Les fables de La Fontaine et leurs morales trouvent un écho singulier et moderne dans l’actualité sociale et politique française.
« Les grenouilles se lassant
De l’état démocratique,
Par leurs clameurs firent tant
Que Jupin1 les soumit au pouvoir monarchique.»
Les négociations sur la modernisation du dialogue social ont été mises en échec au début de l’année 2015. Les négociateurs (syndicats d’employeurs et de salariés, soit les grenouilles pour La Fontaine) se sont tellement lassés de leur espace de démocratie sociale, conquis de haute lutte depuis 70 ans, qu’en échouant à se mettre d’accord, ils s’en réfèrent au pouvoir central.
Le dialogue sur le dialogue social s’est enlisé dans le marais des rapports de forces et des tactiques manipulatoires.
Problème de méthode ou problème culturel ?

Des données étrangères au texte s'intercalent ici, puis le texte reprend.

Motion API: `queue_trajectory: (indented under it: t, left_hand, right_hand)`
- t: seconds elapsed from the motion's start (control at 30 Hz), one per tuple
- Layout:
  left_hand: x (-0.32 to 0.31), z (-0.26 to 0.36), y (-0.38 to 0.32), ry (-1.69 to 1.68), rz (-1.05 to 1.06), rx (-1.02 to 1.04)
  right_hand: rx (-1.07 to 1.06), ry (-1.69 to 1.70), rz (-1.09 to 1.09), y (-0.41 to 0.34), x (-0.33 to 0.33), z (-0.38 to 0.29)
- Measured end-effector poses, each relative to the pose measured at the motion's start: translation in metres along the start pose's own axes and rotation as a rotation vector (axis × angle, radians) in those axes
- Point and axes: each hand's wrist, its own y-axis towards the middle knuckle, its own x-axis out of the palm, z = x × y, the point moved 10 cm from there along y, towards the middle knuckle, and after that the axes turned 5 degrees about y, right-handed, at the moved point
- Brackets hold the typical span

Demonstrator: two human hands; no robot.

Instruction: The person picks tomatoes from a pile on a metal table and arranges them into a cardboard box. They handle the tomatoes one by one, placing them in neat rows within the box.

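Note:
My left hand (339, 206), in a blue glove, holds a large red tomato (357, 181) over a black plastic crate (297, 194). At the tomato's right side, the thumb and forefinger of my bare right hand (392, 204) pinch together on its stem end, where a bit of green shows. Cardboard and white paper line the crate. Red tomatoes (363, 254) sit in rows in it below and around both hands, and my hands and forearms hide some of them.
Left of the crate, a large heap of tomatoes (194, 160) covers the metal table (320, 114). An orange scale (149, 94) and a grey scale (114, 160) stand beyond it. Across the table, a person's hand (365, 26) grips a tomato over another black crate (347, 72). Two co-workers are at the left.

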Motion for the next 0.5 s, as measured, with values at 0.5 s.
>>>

Michel Rocard, souvent présent sur les plateaux de télévision, pense qu’il s’agit d’un mélange des deux.
Méthode ?
« La cogne » c’est la première règle méthodologique :
• elle plaît aux médias et mobilise les enthousiasmes,
• elle donne l’impression d’aller vite, et de gagner du temps,
• elle permet de ne pas prendre le risque de quitter son objectif (ni celui d’abandonner ses certitudes, de voir son point de vue évoluer, ou de prendre le risque d’imaginer d’autres solutions avec l’autre).
Mais l’ancien Premier ministre déplore l’état de la relation, quand tout le monde a cogné… et que tout le monde a perdu, prônant un grand avenir à la France quand elle aura appris à négocier et à dialoguer.
Culture ?
Les habitudes des négociateurs sont fondées sur des ambiguïtés. Ils ne parlent pas le même langage :
• pour les syndicats d’employeurs, dialoguer, c’est expliquer.
• pour les syndicats de salariés, dialoguer, c’est négocier.
Les visions respectives sont donc conflictuelles.
Trois solutions sont alors possibles : aller au conflit, l’éviter, ou l’organiser.
Le conflit permet d’échanger sur des points de vue, d’écouter celui de l’autre, d’entendre et de faire entendre ses intérêts, de valider ce qui nous rassemble et de gérer ce qui nous sépare. Un conflit peut devenir constructif en abandonnant ses certitudes et en changeant de méthode.
Pourquoi ne sait-on pas gérer le conflit ? Pour les acteurs sociaux, les dés sont pipés, et cela pour trois raisons :
• des représentations mentales figées : les syndicats sont perçus comme coopératifs, ou oppositionnels (rien ne sert de discuter avec la CGT, ils ne signent pas) ; les patrons sont de mauvaise foi et ont des arrières-pensées (ils veulent mettre en place un libéralisme débridé et remettre en cause les 35 heures).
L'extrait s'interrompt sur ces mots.